Check each line of the entries. Copy the ones that contain the string "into".

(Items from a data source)
<<<<

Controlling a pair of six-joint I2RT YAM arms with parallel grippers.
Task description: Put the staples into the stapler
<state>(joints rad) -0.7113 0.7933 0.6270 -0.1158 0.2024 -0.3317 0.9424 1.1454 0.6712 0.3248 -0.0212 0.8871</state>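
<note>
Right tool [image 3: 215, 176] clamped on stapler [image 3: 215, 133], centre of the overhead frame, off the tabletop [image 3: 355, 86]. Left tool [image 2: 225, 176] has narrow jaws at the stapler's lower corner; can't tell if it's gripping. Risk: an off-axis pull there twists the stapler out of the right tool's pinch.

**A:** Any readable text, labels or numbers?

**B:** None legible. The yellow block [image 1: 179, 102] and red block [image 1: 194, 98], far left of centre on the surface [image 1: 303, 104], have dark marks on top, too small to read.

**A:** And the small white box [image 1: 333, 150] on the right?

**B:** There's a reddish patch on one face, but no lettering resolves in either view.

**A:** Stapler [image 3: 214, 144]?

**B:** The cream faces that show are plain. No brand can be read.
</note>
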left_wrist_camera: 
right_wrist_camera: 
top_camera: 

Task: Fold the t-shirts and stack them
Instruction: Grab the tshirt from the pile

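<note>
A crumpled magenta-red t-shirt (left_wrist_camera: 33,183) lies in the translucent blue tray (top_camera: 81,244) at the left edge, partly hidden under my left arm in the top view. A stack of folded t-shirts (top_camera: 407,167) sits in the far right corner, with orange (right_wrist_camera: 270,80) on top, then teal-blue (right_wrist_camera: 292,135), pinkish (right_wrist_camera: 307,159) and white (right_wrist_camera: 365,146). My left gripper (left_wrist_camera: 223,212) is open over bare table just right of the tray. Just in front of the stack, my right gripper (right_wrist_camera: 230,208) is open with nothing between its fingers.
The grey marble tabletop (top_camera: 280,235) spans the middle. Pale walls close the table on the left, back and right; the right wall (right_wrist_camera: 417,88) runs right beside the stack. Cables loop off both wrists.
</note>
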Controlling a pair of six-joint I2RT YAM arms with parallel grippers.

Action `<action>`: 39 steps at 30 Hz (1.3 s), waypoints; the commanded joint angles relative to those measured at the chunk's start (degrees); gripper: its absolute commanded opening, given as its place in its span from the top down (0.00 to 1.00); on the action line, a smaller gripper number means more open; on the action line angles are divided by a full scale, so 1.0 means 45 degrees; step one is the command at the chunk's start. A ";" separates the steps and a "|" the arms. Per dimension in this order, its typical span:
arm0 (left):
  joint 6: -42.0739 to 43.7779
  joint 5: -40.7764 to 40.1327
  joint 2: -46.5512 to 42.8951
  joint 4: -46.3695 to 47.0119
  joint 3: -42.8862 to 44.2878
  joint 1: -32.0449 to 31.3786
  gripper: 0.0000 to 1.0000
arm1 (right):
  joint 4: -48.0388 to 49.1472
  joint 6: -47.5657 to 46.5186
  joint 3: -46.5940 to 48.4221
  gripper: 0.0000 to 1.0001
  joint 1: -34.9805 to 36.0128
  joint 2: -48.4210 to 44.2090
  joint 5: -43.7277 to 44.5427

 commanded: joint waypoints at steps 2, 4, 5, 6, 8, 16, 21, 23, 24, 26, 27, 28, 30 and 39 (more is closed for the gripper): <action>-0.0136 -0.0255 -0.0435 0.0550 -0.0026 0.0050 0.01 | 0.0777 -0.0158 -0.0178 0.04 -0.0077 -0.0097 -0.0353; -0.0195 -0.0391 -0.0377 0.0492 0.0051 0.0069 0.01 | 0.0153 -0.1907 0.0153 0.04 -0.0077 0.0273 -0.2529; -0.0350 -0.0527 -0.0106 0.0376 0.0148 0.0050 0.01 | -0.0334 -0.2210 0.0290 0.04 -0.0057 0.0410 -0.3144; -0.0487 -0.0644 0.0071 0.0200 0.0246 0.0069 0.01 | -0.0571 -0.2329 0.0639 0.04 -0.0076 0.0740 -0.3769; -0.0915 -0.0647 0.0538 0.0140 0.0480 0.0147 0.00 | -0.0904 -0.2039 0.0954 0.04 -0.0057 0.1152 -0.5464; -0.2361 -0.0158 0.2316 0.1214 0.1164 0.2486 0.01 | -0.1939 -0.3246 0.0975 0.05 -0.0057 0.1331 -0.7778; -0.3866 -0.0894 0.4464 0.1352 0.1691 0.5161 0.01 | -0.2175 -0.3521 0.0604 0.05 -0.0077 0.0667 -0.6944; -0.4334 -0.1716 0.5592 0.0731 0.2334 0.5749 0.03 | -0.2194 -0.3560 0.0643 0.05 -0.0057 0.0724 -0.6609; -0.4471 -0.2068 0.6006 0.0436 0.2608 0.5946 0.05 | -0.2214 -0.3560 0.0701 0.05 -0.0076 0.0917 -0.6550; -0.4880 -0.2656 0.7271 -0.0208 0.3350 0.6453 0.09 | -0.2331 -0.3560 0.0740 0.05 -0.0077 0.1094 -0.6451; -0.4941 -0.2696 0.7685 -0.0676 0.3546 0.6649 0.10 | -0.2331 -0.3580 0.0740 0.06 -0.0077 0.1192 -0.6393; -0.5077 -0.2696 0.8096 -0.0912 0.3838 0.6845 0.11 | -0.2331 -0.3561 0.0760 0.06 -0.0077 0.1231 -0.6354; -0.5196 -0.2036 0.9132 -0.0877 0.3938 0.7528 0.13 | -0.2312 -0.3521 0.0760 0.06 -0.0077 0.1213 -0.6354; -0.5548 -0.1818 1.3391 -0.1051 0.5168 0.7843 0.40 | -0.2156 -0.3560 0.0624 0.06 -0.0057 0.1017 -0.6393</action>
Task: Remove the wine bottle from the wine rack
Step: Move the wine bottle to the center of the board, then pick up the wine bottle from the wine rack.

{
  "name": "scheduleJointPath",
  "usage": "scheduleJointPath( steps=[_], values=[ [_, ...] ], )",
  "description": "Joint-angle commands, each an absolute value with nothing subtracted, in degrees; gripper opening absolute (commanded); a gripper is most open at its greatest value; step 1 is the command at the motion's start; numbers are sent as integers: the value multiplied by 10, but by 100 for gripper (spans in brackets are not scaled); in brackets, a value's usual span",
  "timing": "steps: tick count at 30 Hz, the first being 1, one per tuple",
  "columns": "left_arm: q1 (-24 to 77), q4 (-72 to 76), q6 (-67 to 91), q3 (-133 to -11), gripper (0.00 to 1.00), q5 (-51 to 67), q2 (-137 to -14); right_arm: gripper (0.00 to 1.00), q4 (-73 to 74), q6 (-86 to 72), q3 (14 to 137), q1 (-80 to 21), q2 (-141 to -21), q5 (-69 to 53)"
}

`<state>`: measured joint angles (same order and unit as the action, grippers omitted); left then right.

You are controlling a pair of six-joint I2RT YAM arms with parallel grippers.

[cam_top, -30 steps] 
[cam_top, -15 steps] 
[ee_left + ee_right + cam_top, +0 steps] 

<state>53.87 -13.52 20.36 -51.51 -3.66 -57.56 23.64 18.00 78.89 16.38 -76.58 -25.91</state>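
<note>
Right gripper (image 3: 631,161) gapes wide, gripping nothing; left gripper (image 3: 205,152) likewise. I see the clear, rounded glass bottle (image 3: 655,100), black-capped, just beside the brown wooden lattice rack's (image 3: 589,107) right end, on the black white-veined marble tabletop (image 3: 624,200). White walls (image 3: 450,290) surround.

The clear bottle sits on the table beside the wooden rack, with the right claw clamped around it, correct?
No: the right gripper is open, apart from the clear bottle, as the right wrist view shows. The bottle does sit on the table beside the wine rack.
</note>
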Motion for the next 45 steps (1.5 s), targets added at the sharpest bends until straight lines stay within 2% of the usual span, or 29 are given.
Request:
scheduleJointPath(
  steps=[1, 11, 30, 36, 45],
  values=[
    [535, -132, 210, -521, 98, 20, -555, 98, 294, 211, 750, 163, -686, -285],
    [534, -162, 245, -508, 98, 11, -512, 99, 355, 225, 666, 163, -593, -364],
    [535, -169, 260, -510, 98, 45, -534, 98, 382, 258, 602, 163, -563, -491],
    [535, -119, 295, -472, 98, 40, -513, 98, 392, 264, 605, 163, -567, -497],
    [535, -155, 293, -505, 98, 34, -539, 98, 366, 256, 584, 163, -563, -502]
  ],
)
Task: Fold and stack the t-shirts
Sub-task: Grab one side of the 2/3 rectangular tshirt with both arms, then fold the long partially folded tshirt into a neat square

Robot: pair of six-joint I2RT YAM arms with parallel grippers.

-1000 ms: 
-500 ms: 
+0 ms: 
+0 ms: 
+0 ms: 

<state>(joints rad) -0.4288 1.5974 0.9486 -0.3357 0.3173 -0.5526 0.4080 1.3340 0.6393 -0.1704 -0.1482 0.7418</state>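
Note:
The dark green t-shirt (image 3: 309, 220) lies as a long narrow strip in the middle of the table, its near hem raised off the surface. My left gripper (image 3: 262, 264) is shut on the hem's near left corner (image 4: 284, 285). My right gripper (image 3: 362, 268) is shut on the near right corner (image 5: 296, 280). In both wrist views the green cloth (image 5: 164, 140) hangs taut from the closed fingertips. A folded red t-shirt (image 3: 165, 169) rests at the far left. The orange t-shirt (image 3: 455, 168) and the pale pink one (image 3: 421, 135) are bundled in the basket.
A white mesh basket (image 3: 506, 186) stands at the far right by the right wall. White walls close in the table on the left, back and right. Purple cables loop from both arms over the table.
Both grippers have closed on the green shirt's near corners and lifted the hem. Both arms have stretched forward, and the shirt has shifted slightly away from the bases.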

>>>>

## ANSWER FOR THE TASK
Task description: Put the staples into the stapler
Sub-task: Grab one side of the 2/3 rectangular tshirt with both arms, then fold the long partially folded tshirt into a neat square

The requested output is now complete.